Entering edit mode
10.5 years ago
marina-orlova
▴
90
Hello,
Could you please advise how to choose effective genome size as MACS (v.1.4.2) parameter for peak calling on Drosophila Melanogaster reads? dm2 (1.20e+08) or dm3 (1.52e+08)? Sorry if my question seems strange, I'm a newbie in bioinformatics.
Thank you a lot! I haven't done alignment by myself, just got BAM files with input and treatment files (alignment was done with Bowtie2). Is it possible to restore this information? Or maybe bowtie2 uses only dm3?

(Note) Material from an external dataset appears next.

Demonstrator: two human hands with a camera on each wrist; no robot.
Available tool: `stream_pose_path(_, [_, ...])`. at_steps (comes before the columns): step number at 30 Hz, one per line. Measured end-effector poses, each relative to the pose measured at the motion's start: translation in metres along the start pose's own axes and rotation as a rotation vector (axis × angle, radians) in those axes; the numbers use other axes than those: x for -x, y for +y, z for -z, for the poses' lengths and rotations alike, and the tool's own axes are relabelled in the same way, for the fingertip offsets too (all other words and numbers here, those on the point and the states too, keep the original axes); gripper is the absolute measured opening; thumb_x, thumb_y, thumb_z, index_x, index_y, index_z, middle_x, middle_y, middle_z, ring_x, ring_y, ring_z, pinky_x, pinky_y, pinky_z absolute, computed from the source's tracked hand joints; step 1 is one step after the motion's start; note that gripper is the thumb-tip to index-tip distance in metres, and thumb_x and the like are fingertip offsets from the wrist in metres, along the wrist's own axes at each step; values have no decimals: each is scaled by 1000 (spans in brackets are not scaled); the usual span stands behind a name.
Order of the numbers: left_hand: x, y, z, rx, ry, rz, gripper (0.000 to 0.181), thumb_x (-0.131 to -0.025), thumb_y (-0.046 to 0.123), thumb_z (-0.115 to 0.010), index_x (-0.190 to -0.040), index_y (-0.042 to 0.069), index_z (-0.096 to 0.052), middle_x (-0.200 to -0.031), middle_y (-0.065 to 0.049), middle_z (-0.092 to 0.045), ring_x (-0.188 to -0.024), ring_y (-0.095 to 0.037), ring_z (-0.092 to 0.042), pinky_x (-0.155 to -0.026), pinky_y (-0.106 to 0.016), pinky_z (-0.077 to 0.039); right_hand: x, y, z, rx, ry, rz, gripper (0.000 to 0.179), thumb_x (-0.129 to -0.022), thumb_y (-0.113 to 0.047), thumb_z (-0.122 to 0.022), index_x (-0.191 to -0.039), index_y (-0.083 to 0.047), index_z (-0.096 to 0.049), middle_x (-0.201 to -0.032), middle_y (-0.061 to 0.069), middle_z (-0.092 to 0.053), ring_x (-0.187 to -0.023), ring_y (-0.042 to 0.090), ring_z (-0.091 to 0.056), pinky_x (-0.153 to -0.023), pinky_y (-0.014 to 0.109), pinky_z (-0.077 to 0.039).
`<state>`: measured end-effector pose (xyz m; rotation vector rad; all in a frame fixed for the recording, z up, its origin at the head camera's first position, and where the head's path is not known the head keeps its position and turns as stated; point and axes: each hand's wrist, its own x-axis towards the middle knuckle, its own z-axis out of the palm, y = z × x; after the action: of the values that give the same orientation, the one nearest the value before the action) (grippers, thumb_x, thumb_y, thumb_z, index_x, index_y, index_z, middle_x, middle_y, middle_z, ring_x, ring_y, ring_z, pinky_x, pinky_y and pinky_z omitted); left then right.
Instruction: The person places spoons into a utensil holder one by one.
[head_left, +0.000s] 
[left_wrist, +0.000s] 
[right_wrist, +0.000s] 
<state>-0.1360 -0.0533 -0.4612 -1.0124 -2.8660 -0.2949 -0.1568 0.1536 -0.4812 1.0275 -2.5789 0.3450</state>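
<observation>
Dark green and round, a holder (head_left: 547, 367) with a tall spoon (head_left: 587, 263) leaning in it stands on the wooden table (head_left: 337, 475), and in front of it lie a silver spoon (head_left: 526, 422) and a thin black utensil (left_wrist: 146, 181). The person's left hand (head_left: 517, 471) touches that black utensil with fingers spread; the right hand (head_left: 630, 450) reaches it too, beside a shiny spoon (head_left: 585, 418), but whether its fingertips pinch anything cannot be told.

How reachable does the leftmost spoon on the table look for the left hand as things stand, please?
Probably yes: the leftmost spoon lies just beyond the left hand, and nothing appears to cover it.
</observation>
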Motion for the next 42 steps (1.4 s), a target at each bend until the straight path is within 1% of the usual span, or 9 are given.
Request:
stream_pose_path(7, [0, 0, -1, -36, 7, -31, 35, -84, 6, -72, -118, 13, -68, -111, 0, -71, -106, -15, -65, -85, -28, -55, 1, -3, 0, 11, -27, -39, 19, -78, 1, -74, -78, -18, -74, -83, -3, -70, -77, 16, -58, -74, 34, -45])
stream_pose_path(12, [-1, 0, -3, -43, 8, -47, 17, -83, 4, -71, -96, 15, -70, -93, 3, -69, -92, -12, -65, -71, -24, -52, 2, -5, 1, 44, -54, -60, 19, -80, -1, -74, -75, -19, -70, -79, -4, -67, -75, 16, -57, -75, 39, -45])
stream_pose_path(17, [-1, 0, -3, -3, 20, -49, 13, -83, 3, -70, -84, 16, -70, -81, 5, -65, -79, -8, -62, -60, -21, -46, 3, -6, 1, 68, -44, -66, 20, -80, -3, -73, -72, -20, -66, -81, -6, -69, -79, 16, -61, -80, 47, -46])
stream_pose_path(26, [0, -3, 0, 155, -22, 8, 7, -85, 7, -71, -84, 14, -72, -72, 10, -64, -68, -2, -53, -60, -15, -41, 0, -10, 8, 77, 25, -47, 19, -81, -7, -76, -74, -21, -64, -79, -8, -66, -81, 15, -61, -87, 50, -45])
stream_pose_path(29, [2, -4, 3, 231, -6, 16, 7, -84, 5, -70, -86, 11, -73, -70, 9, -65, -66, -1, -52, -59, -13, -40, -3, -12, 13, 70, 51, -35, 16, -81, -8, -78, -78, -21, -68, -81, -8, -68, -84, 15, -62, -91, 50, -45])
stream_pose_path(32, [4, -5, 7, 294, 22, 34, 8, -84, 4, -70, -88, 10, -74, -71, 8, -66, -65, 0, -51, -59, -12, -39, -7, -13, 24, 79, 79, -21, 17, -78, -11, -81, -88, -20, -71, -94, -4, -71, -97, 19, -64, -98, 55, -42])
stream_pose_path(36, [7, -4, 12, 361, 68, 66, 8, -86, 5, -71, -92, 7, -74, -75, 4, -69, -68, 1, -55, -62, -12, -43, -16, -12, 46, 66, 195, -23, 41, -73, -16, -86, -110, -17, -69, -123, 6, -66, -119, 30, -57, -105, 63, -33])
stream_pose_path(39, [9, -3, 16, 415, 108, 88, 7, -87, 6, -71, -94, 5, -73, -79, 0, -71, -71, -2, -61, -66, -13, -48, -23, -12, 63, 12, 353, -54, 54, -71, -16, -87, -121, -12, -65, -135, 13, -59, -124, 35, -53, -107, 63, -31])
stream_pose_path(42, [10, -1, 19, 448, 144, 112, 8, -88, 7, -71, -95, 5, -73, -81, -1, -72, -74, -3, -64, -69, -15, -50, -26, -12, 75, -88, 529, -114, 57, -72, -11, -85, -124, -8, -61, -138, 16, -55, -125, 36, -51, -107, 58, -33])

Just compare the chromosome sizes in the header of the BAM files. Info for dm3 is here, and dm2 is here. It looks like the chromosome names may differ slightly as well.
Alternatively, just ask whomever performed the alignments.
I compared chromosome sizes, it is dm3 as you said. Thank you for your help!
As a remark if anyone stumbles over this: The effective genome size here refers to the part of the genome that is actually uniquely mappable with standard sequencing read length. There are regions in the genome that are repetitive and therefore not mappable with short reads. They would only accumulate multimappers which are typically excluded from analysis due to low reliability (low or 0 MAPQ score). Therefore they are excluded from the genome size calculation which is used for the Poisson statistics
macs2
uses. Please check the original paper for details on that.